Jean-Christophe Gallien. (Crédits : Reuters)
OPINION. Les Togolais votent ce samedi pour élire leur président. Pour la deuxième année consécutive, le Togo apparaît surtout dans le Top 10 des économies les plus réformatrices de la planète. Retour sur les enjeux de cette élection et les défis que doit relever le pays. Par Jean-Christophe Gallien, docteur en science politique, enseignant à l'Université de Paris-Sorbonne(*).

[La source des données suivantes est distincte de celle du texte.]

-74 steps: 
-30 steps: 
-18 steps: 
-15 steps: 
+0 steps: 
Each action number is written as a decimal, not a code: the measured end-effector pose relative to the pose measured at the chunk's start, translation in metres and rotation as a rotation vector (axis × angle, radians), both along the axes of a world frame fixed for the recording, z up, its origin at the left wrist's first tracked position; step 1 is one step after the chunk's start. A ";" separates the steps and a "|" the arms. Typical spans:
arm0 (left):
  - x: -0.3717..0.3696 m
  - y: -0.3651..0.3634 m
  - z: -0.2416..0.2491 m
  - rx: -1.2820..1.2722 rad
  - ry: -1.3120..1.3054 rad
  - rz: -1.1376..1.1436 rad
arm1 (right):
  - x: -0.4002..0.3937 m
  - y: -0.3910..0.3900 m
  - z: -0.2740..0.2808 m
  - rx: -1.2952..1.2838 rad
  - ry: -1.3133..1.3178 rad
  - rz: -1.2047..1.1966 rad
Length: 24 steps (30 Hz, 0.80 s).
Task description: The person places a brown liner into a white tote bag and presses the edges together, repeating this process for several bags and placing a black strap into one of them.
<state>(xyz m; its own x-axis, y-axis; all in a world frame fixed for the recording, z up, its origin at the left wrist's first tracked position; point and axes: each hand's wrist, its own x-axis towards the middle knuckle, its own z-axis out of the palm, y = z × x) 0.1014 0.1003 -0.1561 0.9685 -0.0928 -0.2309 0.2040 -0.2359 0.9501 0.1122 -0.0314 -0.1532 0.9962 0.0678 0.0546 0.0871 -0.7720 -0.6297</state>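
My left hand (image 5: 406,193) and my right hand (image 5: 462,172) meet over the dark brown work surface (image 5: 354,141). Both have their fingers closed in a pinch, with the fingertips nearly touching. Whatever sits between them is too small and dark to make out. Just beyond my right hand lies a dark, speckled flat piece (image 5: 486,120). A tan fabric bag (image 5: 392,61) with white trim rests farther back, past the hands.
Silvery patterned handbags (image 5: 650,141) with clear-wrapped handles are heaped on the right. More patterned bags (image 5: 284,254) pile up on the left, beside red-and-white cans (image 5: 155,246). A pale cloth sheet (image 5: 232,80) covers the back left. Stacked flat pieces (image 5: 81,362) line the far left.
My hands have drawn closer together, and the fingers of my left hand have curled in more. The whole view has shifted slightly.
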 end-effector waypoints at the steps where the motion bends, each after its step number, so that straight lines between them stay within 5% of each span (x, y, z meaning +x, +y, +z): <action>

Les Togolais votent ce samedi pour élire leur président. Le chef d'État sortant, Faure Essozimna Gnassingbé, 53 ans, fait figure de grand favori à sa succession. Président très discret, presque secret, on le connaît peu en Europe car il est moins un homme de communication que de projets et d'action. C'est un catholique, enfant d'un père originaire du nord et d'une mère venue du sud du pays. Il s'est appuyé sur cette double identité togolaise pour progressivement rééquilibrer la dynamique territoriale et politique du Togo.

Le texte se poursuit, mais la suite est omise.